Я был, конечно, одинок. Я делал вид, что некоторые из одноклассников, которые тоже вернулись в город, – мои друзья, но они учились в аспирантуре или работали, так что в основном я проводил время как в детстве: лежал в собственной спальне в материнском доме или сидел на веранде и смотрел маленький черно-белый телевизор, который купил на собственную зарплату. По выходным я отправлялся посмотреть на рыбаков в Вайманало или в Каиману, ходил в кино. Мне исполнилось двадцать два, а потом двадцать три.
Однажды, когда мне было двадцать четыре, я ехал на машине обратно в город. Было поздно. К этому времени я совсем перестал ходить на работу, постепенно уменьшая свое участие в жизни конторы, пока оно не прекратилось совсем. Никто не расстраивался и даже не удивлялся; в конце концов, все это существовало на мои деньги, и часть их продолжала приходить на мой адрес в виде чека раз в две недели.
Я ехал через Каилуа, в ту пору крошечный город без всяких магазинов и ресторанов, которые появятся там лет десять спустя, и миновал автобусную остановку. Дважды в месяц я объезжал весь остров; один раз ехал на восток, другой – на запад. Так я проводил время; сидел на пляже возле каменной церкви в Лаи, где мой отец когда-то раздавал деньги, и смотрел на море. Возле автобусной остановки светил фонарь, один из немногих на этой улице, и на скамейке сидела молодая женщина. Я ехал достаточно медленно, чтобы разглядеть, что у нее темные волосы, убранные назад, что на ней хлопчатобумажная юбка с оранжевым узором – под светом фонаря она как будто светилась. Женщина сидела с очень прямой спиной, сдвинув колени и положив на них ладони, а ремешок сумочки обвернула вокруг запястья.
Не знаю, почему я просто не поехал дальше – но вот не поехал. Я развернулся на абсолютно пустой дороге и подъехал к ней.
– Привет, – сказал я, поравнявшись с ней, и она взглянула на меня.
– Привет, – ответила она.
– Вы куда направляетесь? – спросил я.
– Жду автобуса в город, – сказала она.
– Да автобус так поздно уже не ходит, – сказал я, и она вдруг занервничала.

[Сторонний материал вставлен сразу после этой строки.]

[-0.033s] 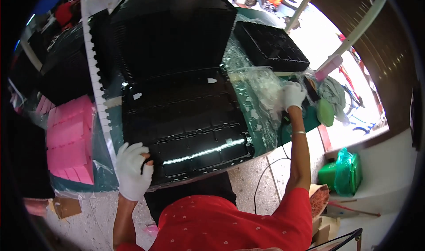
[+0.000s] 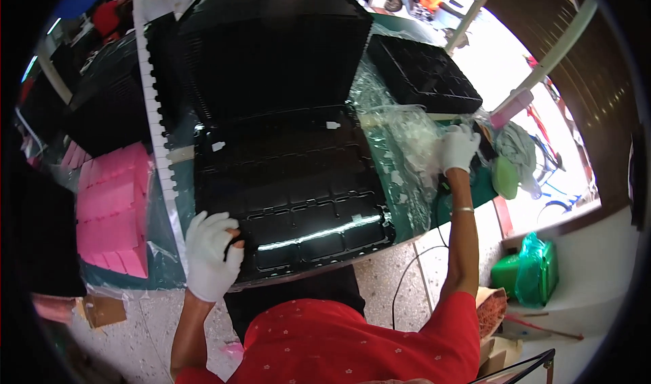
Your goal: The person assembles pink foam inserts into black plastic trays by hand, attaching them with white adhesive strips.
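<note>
Black glossy moulded panel [image 2: 291, 174] lies at the counter [image 2: 183, 184]'s near edge; half-curled left hand [image 2: 213, 255] and right hand [image 2: 460, 148], beside crumpled film [image 2: 412, 136]: whether gripping, I cannot tell.

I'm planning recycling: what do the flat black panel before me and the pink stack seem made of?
Flat black panel: probably moulded plastic, glossy, judging by the bright reflected streak and ridged outlines. Pink stack: possibly foam, matt, since its faces show no sharp reflections; paper remains possible.

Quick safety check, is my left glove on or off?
On: the white glove covers most of your left hand, though bare skin shows at two fingertips beside the black tray.
</note>
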A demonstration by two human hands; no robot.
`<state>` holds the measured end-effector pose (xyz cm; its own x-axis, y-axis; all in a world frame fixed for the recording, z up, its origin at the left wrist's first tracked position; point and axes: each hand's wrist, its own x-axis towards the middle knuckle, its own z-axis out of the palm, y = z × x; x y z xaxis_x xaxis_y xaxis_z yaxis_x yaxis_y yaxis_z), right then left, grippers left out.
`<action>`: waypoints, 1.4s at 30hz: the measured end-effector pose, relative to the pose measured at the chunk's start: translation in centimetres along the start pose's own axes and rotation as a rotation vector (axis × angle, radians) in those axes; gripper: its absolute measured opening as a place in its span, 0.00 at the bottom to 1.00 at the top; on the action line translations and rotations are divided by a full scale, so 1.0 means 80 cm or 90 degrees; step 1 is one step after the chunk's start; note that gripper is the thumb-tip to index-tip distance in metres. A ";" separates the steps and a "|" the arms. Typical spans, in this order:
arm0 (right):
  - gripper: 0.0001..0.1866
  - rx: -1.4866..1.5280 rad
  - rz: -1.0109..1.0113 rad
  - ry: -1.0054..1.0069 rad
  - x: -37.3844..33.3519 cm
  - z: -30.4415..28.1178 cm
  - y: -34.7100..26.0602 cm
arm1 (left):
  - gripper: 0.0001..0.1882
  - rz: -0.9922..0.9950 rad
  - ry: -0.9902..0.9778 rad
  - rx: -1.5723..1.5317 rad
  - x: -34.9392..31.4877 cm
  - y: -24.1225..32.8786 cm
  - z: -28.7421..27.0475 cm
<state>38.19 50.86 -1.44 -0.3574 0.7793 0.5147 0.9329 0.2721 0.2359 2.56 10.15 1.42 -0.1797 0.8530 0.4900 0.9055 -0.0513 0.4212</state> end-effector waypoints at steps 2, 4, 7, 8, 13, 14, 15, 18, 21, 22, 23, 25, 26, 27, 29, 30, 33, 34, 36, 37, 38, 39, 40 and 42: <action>0.08 0.002 -0.045 0.094 0.002 -0.039 -0.031 | 0.09 0.022 -0.036 -0.002 0.031 0.009 0.005; 0.08 0.028 -0.065 0.144 0.004 -0.063 -0.063 | 0.11 0.063 -0.084 -0.006 0.066 0.014 0.017; 0.10 0.410 -0.225 0.040 0.004 -0.090 -0.144 | 0.12 0.124 -0.133 -0.018 0.124 0.012 0.057; 0.10 0.453 -0.280 0.016 0.008 -0.077 -0.165 | 0.13 0.134 -0.136 -0.010 0.144 0.013 0.072; 0.11 0.446 -0.263 -0.059 0.025 -0.033 -0.233 | 0.17 0.141 -0.210 0.019 0.224 -0.012 0.160; 0.11 0.444 -0.262 -0.059 0.028 -0.026 -0.238 | 0.18 0.179 -0.195 0.033 0.230 -0.023 0.180; 0.11 0.419 -0.261 -0.056 0.030 -0.021 -0.241 | 0.18 0.214 -0.180 0.046 0.238 -0.023 0.186; 0.10 0.380 -0.260 -0.077 0.039 -0.020 -0.244 | 0.18 0.184 -0.222 0.046 0.250 -0.026 0.200; 0.09 0.366 -0.255 -0.124 0.044 -0.025 -0.245 | 0.17 0.205 -0.223 0.062 0.256 -0.028 0.203; 0.09 0.365 -0.252 -0.143 0.045 -0.024 -0.244 | 0.17 0.220 -0.232 0.070 0.258 -0.028 0.202; 0.09 0.366 -0.248 -0.144 0.045 -0.022 -0.244 | 0.17 0.222 -0.235 0.070 0.259 -0.027 0.200; 0.09 0.373 -0.241 -0.142 0.044 -0.019 -0.244 | 0.16 0.213 -0.280 0.055 0.259 -0.024 0.194; 0.09 0.374 -0.237 -0.142 0.044 -0.019 -0.243 | 0.16 0.216 -0.282 0.056 0.256 -0.026 0.196; 0.09 0.374 -0.235 -0.133 0.043 -0.019 -0.243 | 0.16 0.209 -0.263 0.018 0.253 -0.029 0.197; 0.09 0.374 -0.231 -0.123 0.040 -0.024 -0.243 | 0.16 0.203 -0.244 -0.020 0.246 -0.032 0.200; 0.10 0.330 -0.241 -0.092 0.034 -0.033 -0.246 | 0.17 0.149 -0.222 -0.065 0.242 -0.032 0.200; 0.11 0.243 -0.266 -0.055 0.024 -0.057 -0.254 | 0.18 0.095 -0.182 -0.095 0.237 -0.034 0.201; 0.12 0.199 -0.279 -0.048 0.022 -0.062 -0.257 | 0.19 0.099 -0.166 -0.081 0.237 -0.033 0.202; 0.11 0.204 -0.283 -0.047 0.020 -0.058 -0.260 | 0.18 0.118 -0.170 -0.034 0.236 -0.031 0.202; 0.11 0.208 -0.283 -0.045 0.018 -0.055 -0.262 | 0.18 0.141 -0.176 0.014 0.236 -0.030 0.201; 0.11 0.207 -0.286 -0.045 0.019 -0.054 -0.263 | 0.18 0.139 -0.174 0.013 0.236 -0.028 0.201; 0.11 0.252 -0.256 -0.094 0.022 -0.052 -0.263 | 0.18 0.165 -0.167 0.041 0.236 -0.027 0.202; 0.10 0.296 -0.225 -0.144 0.025 -0.049 -0.263 | 0.18 0.191 -0.159 0.069 0.235 -0.027 0.202; 0.10 0.357 -0.196 -0.180 0.030 -0.028 -0.265 | 0.18 0.194 -0.152 0.073 0.232 -0.032 0.204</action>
<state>17.48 45.71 -3.33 -0.6549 0.7164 0.2405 0.7003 0.6950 -0.1631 3.19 34.56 -3.00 0.1860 0.9053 0.3819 0.9431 -0.2735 0.1890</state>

– Ох, – сказала она. – Мне надо добраться до общежития, а то они двери запрут.
– Могу вас подвезти, – предложил я, и она в сомнении оглядела темную пустынную дорогу. – Можете сесть на заднем сиденье, – добавил я.

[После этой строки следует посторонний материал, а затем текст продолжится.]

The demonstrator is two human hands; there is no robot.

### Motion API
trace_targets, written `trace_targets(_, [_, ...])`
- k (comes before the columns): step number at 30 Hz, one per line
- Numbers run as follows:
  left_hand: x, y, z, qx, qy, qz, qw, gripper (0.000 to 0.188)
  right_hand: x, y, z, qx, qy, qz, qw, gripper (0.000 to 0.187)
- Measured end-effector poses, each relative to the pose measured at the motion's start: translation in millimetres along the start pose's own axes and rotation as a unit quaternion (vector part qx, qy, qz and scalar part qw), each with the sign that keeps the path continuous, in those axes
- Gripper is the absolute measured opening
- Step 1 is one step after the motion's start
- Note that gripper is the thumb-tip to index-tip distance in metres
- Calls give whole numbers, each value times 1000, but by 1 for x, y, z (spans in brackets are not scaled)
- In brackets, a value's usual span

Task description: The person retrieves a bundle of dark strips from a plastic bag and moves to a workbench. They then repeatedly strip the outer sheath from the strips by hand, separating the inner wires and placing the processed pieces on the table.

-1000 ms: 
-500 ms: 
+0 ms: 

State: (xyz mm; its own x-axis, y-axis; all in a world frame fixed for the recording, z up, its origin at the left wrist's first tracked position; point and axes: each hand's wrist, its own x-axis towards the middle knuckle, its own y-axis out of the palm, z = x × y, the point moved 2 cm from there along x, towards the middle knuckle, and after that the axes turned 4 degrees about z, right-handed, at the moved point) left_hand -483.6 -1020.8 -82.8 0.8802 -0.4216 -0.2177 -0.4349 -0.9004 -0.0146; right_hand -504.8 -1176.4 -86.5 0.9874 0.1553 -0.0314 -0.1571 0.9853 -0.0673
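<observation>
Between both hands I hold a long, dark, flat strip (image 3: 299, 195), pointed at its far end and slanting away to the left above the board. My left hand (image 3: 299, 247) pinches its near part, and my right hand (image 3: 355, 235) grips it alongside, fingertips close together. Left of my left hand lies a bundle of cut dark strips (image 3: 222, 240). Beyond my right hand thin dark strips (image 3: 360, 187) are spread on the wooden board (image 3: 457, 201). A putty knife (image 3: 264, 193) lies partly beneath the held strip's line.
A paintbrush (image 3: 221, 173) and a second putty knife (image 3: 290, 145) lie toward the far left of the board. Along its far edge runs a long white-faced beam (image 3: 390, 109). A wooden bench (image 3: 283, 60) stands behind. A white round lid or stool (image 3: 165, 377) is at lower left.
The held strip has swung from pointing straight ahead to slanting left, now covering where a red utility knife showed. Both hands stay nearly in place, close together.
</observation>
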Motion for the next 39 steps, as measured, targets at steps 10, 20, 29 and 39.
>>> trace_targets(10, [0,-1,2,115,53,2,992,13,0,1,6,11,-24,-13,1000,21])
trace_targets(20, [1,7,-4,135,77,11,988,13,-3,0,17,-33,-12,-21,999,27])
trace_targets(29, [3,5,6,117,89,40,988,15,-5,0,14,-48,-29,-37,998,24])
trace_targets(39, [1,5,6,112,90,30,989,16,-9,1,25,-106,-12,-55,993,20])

На это она кивнула и улыбнулась.
– Спасибо, – сказала она. – Буду вам очень признательна.
Она сидела так же, как на остановке, – прямо, напряженно, глядя вперед. Я время от времени смотрел на нее в зеркало заднего вида.
– Я учусь в университете, – наконец сказала она, как будто что-то мне предлагала.
– А на каком курсе? – спросил я.
– На третьем, – ответила она, – но я здесь только на год.
Она тут по программе обмена, объяснила она; на следующий год она вернется в Миннеаполис и там получит диплом. Ее звали Элис.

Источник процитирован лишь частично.